É interessante que os fanáticos da crono-análise ainda não despertaram para o fato das perdas de tempo ocasionadas pela arrumação de 15 ou 20 pares numa caixa, pela pespontadeira no começo e no fim da tarefa.

Não é muito melhor quando o transportador trouxer o serviço para ela, de par em par, ou de dois em dois, sem ela levantar do lugar e poder pegar o serviço do transportador na altura da mesa da máquina? – Onde estão nesta hora os estudiosos de tempos e movimentos? Ou qual é o sentido de um trabalhador imobilizar uma carreta com 30 pares, quando opera um pé de cada vez?

Chamei a atenção para este fato, uma vez, ao dono de uma fábrica na Polônia. Por que ao lado de uma enxurrada de carretas, estava parada uma esteira novinha em folha? Respondeu-me: "o encarregado da produção não se adaptou a ela.

O que não surpreende. Na Companhia dos Pés no Rio, na tarde em que começamos girar a esteira, o encarregado, sr. Luiz, descobriu que tinha que ir ao cartório. Mas o ajudante dele colaborou com sucesso e a esteira depois de duas horas parecia que fazia anos que estava lá! – Os veteranos da Samello, devem estar lembrados da primeira esteira montada em Franca. O chefe de produção na época era um grande sapateiro apelidado de João Caxabá. E o senhor João olhava para a esteira e dizia: Se isto aqui der certo, vou vender bilhetes de loteria na Praça Barão. Deu certo e o senhor João, esqueceu dos bilhetes, depois dava aula sobre esteira aos visitantes deslumbrados.

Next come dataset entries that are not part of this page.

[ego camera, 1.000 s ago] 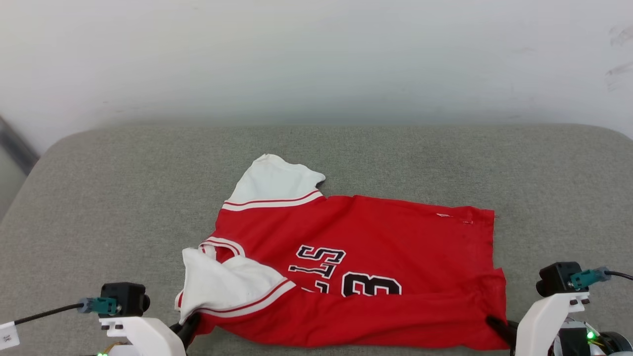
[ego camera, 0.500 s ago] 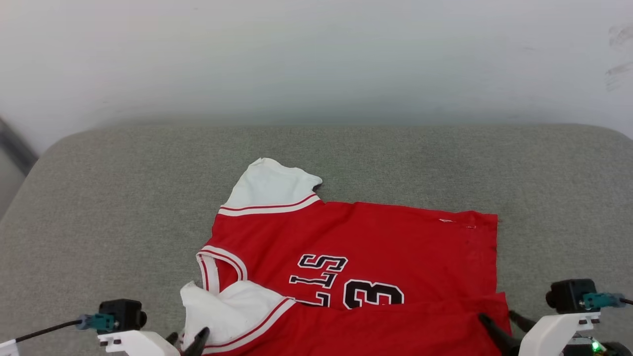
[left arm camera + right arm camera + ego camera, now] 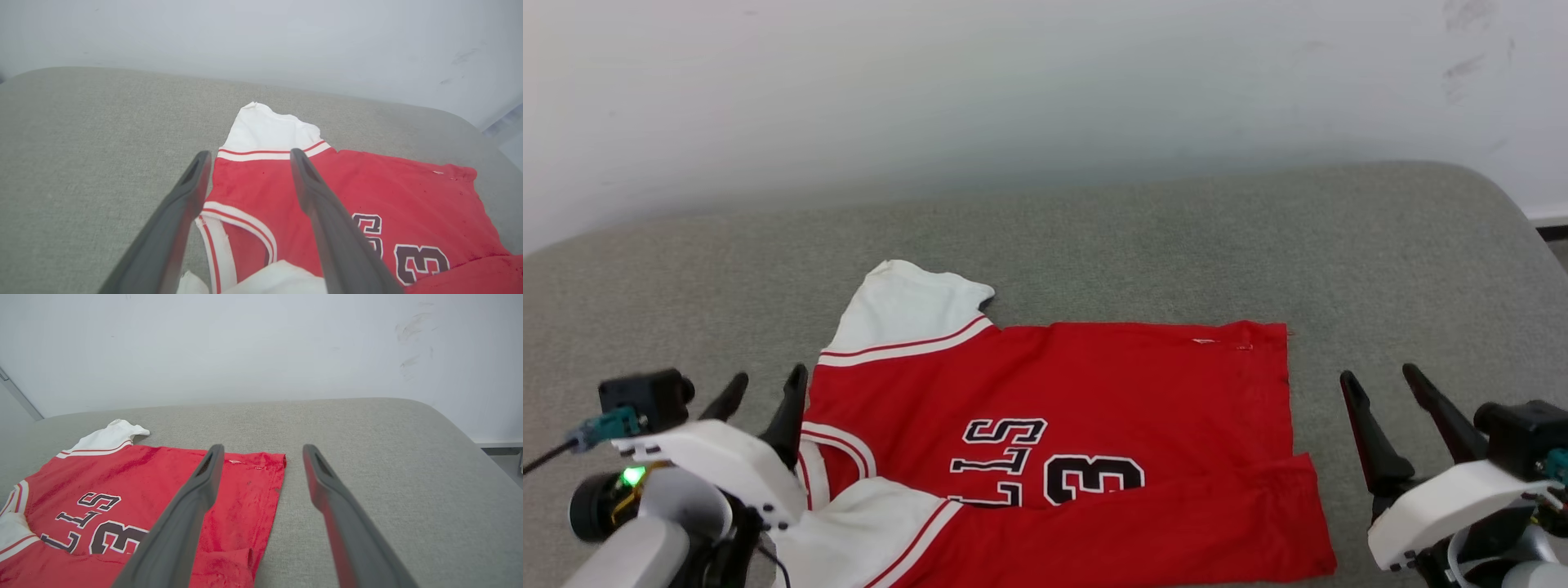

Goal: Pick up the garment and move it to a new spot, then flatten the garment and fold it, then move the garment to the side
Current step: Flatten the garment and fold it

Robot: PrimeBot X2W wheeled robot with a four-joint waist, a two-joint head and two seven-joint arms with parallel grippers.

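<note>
garment [image 3: 1111, 384] | red, white sleeves | near edge folded over, apparently | on grey cushion [image 3: 1380, 261]

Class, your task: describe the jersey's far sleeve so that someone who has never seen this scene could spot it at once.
Start at the wide grey padded surface against the pale wall, where a red jersey lies spread. At its far left corner a white sleeve sticks out flat. Unlike the near sleeve, folded onto the red cloth, it rests on bare grey.
</note>
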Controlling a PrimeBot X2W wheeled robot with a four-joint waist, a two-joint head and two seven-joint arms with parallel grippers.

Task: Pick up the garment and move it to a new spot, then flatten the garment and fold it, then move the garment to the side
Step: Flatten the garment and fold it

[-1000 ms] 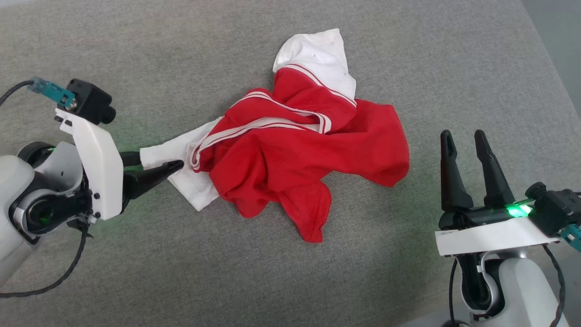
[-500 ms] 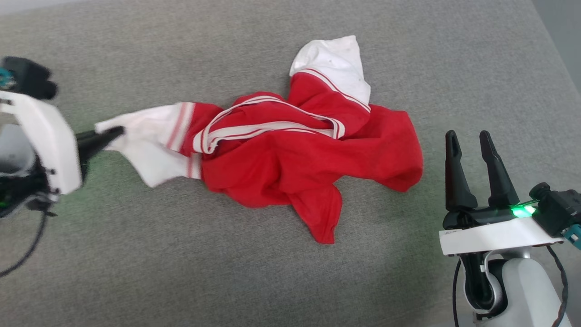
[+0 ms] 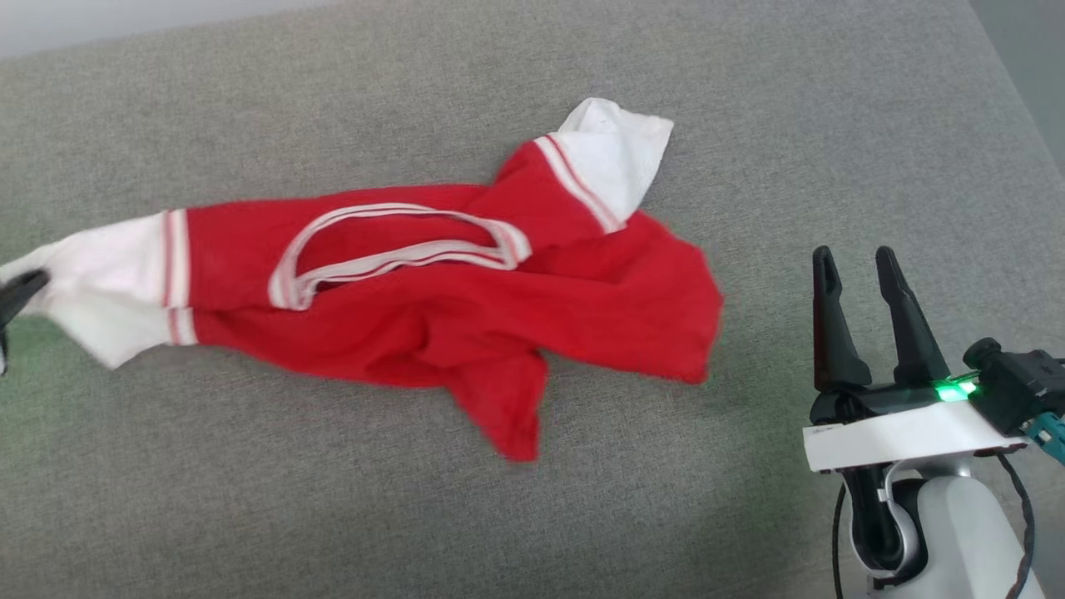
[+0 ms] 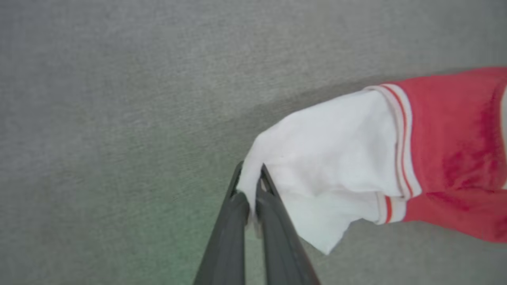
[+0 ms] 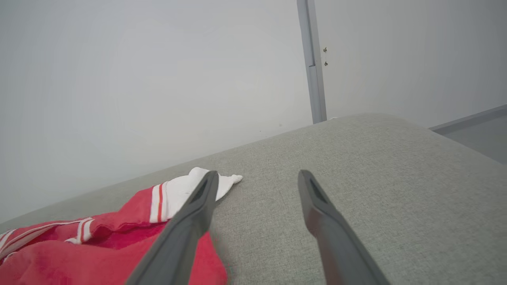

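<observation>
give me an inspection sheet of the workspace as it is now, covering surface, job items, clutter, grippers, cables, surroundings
surface: grey fabric surface, no marks seen
job's things: garment, red, lies rumpled and unfolded with the neck opening up; one white sleeve end reaches toward the robot's left
clutter: nothing seen
grippers: left gripper shut on that white sleeve end; right gripper open, holding nothing, apart from the garment
cables: black cable loops beside the right wrist, off the garment
surroundings: pale wall behind the surface, grey post against it
</observation>
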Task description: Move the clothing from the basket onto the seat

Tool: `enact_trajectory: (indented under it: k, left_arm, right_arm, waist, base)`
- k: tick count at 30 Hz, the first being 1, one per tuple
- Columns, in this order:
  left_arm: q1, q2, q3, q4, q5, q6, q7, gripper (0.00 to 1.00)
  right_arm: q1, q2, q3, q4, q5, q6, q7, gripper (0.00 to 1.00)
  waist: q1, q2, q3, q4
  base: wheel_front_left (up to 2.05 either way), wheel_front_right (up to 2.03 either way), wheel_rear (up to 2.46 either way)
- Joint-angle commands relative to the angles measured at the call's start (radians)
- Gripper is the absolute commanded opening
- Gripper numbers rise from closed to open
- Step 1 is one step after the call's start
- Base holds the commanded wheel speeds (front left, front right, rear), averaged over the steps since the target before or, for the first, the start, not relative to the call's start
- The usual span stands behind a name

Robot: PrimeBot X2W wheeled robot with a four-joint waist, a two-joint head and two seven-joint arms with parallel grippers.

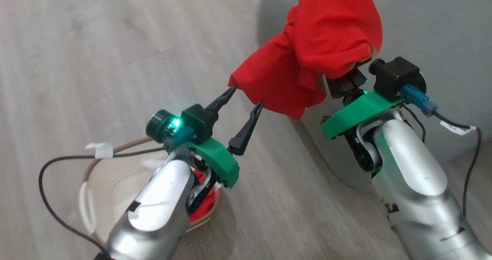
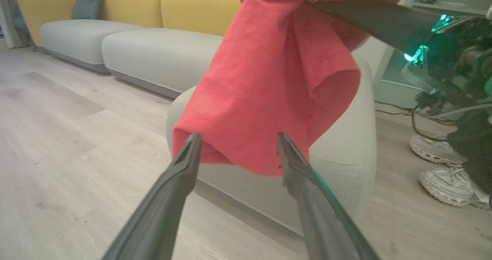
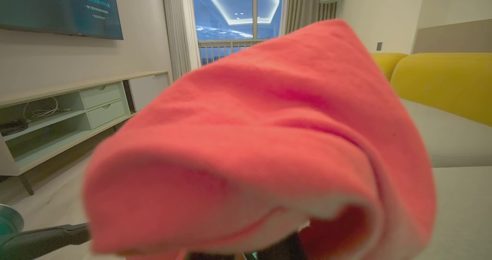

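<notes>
A bright red garment (image 1: 319,48) hangs draped over my right gripper (image 1: 348,84), above the edge of the grey-green seat (image 1: 430,25). The gripper's fingers (image 2: 369,15) run as one dark bar into the cloth, with the tips hidden. My left gripper (image 1: 246,98) stands open at the garment's lower hem (image 2: 238,152), one fingertip touching the cloth and nothing between the fingers. The cream basket (image 1: 107,175) sits on the floor under my left forearm, with more red fabric (image 1: 203,208) inside. The white piece is out of view. In the right wrist view the red garment (image 3: 269,137) covers the fingers.
Pale wood floor (image 1: 96,52) surrounds the basket. Behind are a grey and yellow sofa (image 2: 153,48) and a low TV cabinet (image 3: 57,117). A person's white shoes (image 2: 442,164) stand on the floor by the seat.
</notes>
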Motion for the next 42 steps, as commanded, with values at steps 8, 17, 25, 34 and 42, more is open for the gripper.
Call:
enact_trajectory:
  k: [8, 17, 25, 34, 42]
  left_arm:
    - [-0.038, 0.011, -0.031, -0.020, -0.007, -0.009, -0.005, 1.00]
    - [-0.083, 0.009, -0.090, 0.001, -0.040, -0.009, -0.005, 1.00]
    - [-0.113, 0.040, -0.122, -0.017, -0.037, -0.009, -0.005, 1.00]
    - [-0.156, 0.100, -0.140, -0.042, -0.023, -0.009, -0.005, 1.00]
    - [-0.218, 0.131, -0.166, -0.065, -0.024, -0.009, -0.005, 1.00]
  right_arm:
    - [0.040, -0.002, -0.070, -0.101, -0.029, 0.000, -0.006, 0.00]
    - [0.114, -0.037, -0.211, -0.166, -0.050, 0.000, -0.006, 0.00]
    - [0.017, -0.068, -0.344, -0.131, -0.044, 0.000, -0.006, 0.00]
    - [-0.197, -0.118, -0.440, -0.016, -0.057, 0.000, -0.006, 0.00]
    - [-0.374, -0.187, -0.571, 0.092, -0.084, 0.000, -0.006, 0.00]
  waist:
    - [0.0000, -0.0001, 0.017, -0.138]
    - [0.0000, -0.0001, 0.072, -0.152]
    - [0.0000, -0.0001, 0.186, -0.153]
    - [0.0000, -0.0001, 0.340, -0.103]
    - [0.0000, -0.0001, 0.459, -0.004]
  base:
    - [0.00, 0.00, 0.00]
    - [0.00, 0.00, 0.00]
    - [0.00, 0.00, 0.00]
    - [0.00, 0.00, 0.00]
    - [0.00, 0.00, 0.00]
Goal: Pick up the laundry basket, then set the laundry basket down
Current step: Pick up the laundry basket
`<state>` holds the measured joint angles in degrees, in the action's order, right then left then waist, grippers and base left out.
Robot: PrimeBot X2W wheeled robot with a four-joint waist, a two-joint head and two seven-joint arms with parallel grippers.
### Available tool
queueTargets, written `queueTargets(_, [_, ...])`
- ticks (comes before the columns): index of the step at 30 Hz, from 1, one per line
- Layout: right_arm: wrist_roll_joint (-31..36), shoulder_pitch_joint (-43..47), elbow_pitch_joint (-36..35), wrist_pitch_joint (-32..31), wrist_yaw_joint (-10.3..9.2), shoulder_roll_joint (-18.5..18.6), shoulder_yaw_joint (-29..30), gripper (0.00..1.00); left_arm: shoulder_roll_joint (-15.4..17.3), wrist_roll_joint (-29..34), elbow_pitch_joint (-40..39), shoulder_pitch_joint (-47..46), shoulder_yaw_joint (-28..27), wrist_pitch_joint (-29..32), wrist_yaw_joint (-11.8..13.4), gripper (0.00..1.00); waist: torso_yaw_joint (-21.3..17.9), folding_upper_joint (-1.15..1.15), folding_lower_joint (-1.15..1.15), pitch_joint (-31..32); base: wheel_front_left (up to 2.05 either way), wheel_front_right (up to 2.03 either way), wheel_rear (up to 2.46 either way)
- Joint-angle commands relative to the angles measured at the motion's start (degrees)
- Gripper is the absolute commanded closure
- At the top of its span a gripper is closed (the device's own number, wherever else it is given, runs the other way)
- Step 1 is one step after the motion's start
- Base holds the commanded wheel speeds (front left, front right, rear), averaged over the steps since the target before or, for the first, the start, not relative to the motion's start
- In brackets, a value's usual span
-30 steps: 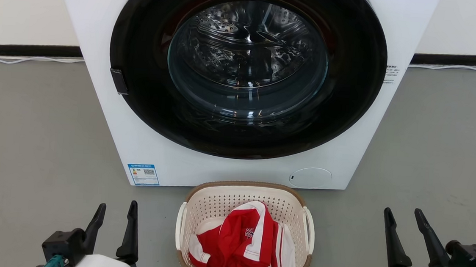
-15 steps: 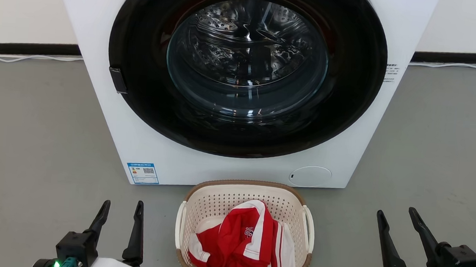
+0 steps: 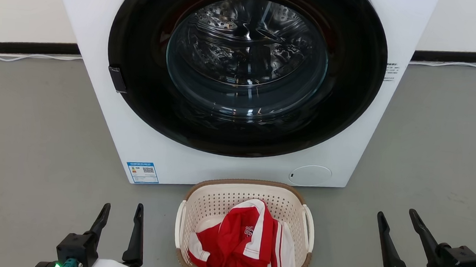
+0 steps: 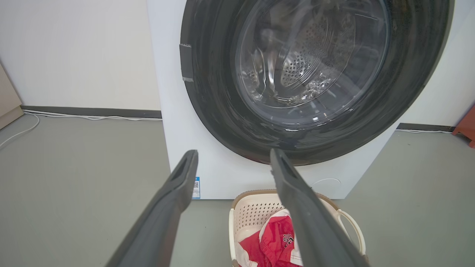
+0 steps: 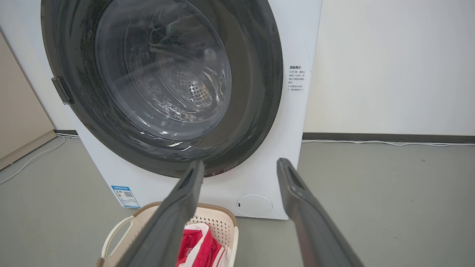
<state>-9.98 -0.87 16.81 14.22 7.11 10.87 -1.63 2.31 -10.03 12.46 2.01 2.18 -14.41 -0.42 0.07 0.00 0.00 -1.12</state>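
— What's nearest to us?
— The two arms. The left gripper (image 3: 123, 206) and the right gripper (image 3: 396, 212) hang low over the grey floor (image 3: 29, 134), one on each side of the laundry basket (image 3: 220, 202), both well apart from it. I'd guess they flank it because each side carries a white loop handle (image 3: 178, 226), one for each arm.
— Are they holding anything?
— No. Both pairs of dark fingers stand spread wide, with nothing between them and nothing touched.
— And the basket itself?
— Upright on the floor between the grippers, its far rim just short of the washing machine (image 3: 218, 170). A red and white garment (image 3: 242, 244) lies crumpled inside, below the brown rim, so it shouldn't foul a grip on the handles.
— So the lift hasn't begun?
— By my reckoning, no. The basket rests flat, and each arm would have to come inward to its handle first.
— And behind?
— The machine's round glass door (image 3: 248, 58) is closed, with the drum showing through. It stands so near the basket that a lift probably wants to go straight up. Beyond, a white cable (image 3: 23, 58) runs along the dark skirting (image 3: 15, 47).
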Motion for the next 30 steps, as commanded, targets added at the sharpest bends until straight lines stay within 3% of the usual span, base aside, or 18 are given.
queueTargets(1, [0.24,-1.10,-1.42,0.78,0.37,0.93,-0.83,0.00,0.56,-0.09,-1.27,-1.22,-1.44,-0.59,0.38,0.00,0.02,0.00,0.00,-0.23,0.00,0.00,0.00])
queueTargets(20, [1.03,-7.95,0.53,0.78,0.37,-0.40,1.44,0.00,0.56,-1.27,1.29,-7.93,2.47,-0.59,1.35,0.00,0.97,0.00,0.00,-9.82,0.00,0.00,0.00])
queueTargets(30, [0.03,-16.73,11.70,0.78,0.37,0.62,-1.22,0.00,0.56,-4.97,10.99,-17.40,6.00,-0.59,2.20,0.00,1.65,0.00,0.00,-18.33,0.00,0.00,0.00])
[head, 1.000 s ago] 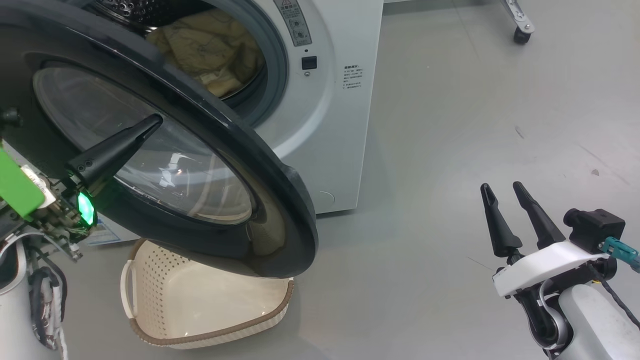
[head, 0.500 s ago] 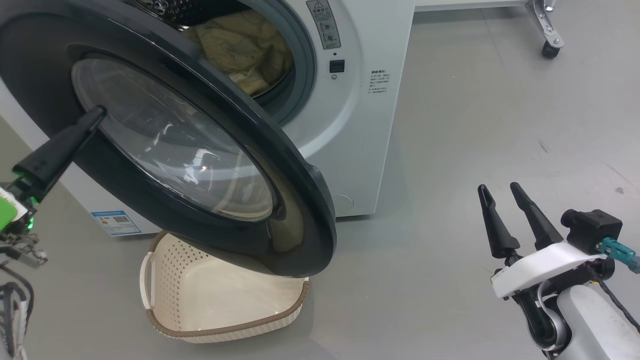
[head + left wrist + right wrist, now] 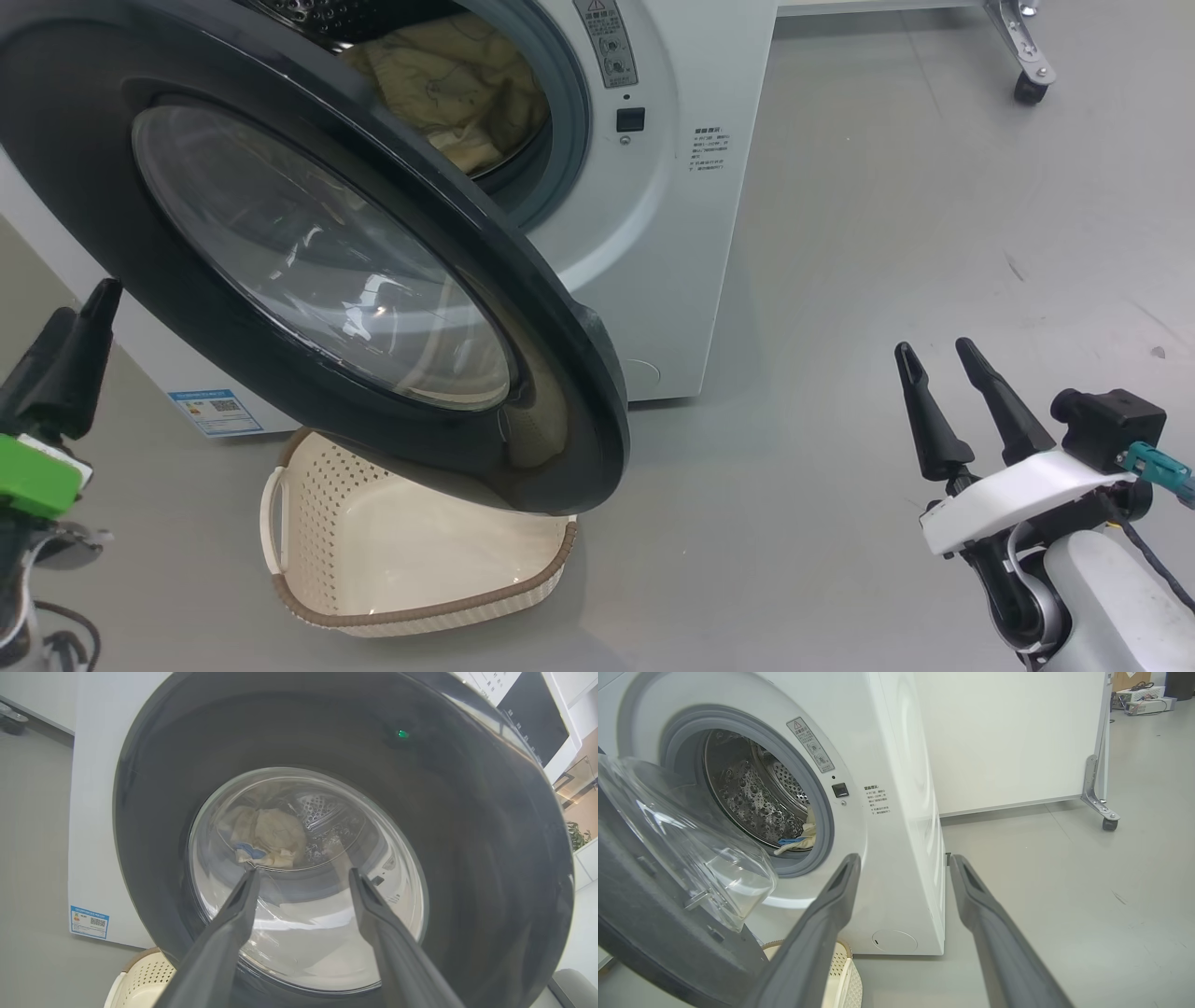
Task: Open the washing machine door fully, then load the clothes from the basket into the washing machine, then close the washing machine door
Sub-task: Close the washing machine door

Este é o maior problema. O medo do desconhecido, o medo do fracasso, o receio de demonstrar o despreparo e pouca capacidade. – Quanto estes fatores psicológicos custam às empresas em atraso tecnológico, em perdas de produtividade e em conseqüentes perdas de mercado, dificilmente poderemos avaliar. Mas o bom senso nos diz que são perdas substanciais.

Os prejuízos causados pela logística interna falha e pelos tempos perdidos que deveriam ser usados para acrescentar valor aos produtos são gastos em tarefas inúteis carregando as coisas daqui para lá e de lá para cá. Gerando custos e não acrescentado nada ao valor do produto. O que é mais uma causa do porque as fábricas estão perdendo a competitividade.

Ás esteiras transportadoras, quando bem organizadas e com lay-out lógico, fica reservado um importante papel no aumento de produtividade e na eliminação de tempos mortos, gastos gratuitamente, em transportar a mercadoria entre os postos individuais de trabalho, isto pode ser feito automaticamente, sem interferência alguma dos operários que ficam livres para tão somente executar o trabalho produtivo.

Não será nada fácil cuidar do aumento da produtividade e ao mesmo tempo fazer a psicoterapia das fobias do desconhecido. Com a agravante de que hoje não há mais tempo a perder.